Financial Security Out

The effect snow ball to nobody is a secret that we live in a consumer society. And many times this consumption comes from the lifestyle we carry, which is usually the next labour spending sleep work spending sleep. Does this sound familiar? It is what the Americans call The Rat Race or the race of the mouse; It is that wheel where we see many mice of laboratory roll day after day, no more nothing to do, caught in that circle without end that denotes, in many cases, desperation. Financially, our race of the mouse are the debts and interests, especially credit cards. In the book The Total Money Makeover, Dave Ramsey talks about the steps one must follow to be financially stable. While many things apply to what you preach in the blog (like for example the Emergency Fund, which is 1000 $ for Dave Ramsey) her book is focused on people living in the United States, where taxes, IRS 401k, Roth IRA are common terms but for Latin America are not applicable.

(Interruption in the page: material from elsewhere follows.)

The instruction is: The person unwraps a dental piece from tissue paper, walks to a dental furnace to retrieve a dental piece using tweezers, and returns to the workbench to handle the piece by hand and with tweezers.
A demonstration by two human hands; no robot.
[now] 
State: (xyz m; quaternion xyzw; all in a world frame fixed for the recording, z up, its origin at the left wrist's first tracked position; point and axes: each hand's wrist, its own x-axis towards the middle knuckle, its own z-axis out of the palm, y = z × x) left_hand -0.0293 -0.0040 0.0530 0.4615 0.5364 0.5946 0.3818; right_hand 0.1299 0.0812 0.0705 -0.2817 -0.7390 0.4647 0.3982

However, your debt snowball if it seems interesting to me. According to Dave, to apply the debt snowball (translated as snow ball debt) should: 1. enlist all our debts (excluding mortgages) lower amount to greater amount of debt. 2 Pay the minimum on all debts except which has the lowest balance. 3 Deposit everything you can, until the smallest amount (if a single banknote or coin, serves!) to the smallest debt. 4. When you are done paying the smallest debt, does not alter the amount that you use to pay debts, but that process begins again, paying the minimum on all debts less in the queahora occupies the place of being the smallest debt. This method generates controversy, because it does not attack the problem of interests; You can be paying a small debt that has less interest than the big, such as a credit card, for example.